Ayrılık ve kayıplar yıpranmış bedenleri birbirine yakınlaştırma görevini üstlenmişti. Dışarıya etki eden soğukluğu görmezden gelirsek, Kale'nin içi, bedenlerin birbirinden beklentisi sıcacıktı. Bir zamanlarki uzun boylu, zayıf ama gururlu kadın artık Lena değildi; o, benim halamdı. Geçmişte, isteğim reddedilmesin diye kullandığım kelime nihayet diğer yaşamımdaki saygın anlamına kavuşmuştu. O saygın anlam Aren'in hayatında da yeniden yer edinmeyi nihayet kazanabilmişti. Hayat, yaydığı acımasızlığı telafi etmek için, geçirdiğimiz zor süreci bazı güzel şeylerin başlangıcı olarak resmetmemize olanak tanımış ve bazı soğuklukların bu acılı süreçte yumuşamasına ses etmemişti. Kısaca hayat bize müsaade etmişti. Aren verdiği kayıpların üzüntüsünü yaşadıktan sonra, yitirdiği cesaretini bulmuş ve halamın karşısına çıkmıştı. Yavaş yavaş ısınan hava beraberinde yavaş yavaş ısınan kalpleri getirmişti.
Halamdan yayılan sıcaklığa ve anlayışa eş değer bir anlayış ile sıcaklık da Henna Hanım'dan ulaşıyordu bana. O, halama kıyasla biraz sivri dilli biriydi. Hele geçen şu zaman Henna Hanım'ın dilini daha bir sivriltmişti. Lafını kimseden esirgemiyordu; ne düşünüyorsa kaygısızca dile getiriyordu. Ancak muhabbet biraz koyulaşsın, Henna Hanım da özüne dönüyor, sivri kelimeleri yalnızca bir anne öğüdü niteliği taşır hâle geliyordu. Ona artık karşı çıkmıyor, yürüdüğü yolu yargılamıyor, aksine ona karşı hayranlık ve anlayış duyuyordum.
Kale'ye çekildikten sonra, kimin bizden tarafta, kimin düşmandan yana olduğunu uzun uzadıya düşünmemize, buna bağlı olarak vicdan azabı duymamıza ve eylemlerimizi sorgulayıp gözden geçirmemize hiç gerek kalmamıştı. Biz Roves'e girer girmez düşman bir bildiri yayınlamıştı. Açık açık kimlerin kendi saflarında olduğunu ve kimleri 'hain' olarak nitelendirdiklerini beyan etmişlerdi.

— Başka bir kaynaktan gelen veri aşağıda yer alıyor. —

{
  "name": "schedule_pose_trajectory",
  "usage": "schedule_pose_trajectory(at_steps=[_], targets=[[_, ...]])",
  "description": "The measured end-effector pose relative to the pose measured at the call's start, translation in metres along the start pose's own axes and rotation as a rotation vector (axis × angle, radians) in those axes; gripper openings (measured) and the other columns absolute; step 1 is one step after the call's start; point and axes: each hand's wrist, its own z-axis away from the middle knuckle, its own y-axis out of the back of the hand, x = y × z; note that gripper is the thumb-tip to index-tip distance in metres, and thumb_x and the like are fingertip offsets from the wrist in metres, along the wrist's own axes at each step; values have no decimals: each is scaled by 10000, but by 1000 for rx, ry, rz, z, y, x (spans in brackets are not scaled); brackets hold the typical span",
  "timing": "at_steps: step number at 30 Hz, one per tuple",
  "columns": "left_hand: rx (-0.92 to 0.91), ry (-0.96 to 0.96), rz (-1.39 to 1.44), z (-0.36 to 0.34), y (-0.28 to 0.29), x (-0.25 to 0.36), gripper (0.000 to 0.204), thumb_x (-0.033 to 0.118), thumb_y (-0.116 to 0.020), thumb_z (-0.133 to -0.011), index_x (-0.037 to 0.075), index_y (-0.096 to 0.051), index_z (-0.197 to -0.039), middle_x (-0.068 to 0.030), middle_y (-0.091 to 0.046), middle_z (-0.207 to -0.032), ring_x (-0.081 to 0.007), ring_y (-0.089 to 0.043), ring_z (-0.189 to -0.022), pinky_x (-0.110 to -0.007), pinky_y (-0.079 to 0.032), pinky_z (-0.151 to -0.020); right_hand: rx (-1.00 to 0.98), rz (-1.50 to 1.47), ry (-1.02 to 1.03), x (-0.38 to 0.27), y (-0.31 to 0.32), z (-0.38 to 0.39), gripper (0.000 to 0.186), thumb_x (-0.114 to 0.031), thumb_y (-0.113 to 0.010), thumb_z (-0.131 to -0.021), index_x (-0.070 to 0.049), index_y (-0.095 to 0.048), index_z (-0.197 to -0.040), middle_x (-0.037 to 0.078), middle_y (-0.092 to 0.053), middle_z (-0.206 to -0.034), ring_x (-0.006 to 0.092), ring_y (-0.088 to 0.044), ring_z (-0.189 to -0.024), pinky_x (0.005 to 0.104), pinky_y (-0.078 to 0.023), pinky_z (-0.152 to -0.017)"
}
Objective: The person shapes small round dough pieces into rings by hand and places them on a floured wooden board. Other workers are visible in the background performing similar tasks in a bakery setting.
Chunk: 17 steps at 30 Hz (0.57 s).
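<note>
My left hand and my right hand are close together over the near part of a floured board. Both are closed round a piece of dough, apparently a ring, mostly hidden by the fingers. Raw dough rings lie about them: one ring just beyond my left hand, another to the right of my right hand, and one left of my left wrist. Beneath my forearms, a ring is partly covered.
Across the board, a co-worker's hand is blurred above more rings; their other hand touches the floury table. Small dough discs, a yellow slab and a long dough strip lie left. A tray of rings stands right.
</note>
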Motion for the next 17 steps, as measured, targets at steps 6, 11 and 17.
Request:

Katrin halkını bu bildiri ile bizlere karşı kışkırtmaya çalışmışlar ve bu çabaları sonucunda oldukça başarılı olmuşlardı. Üstüne üstlük Eli Ran ve Timun Almedal, halkı bu bildiri ile galeyana getirdikleri yetmiyormuş gibi bir de Perla'ya özel bir not yollamış ve Aldo Bey'i ortadan kaldırdığı için ona teşekkürlerini sunmuşlardı. Sözlerine bakılırsa Aldo Bey'in gözü yönetim koltuğundaymış. Böyle birinin, ülkeyi eski düzenine getirmeye çalışmak yerine güç aşkıyla yanıp tutuşan birinin onlara ayak bağı olmak dışında bir işe yaradığı yokmuş. Bu mektubu Perla'dan sakınmaya çalışsak da gizli saklı kalan şeylerin yarar sağlamadığını ilk elden tecrübe ettiğimiz için istemeye istemeye mektubu Perla'ya ulaştırmıştık.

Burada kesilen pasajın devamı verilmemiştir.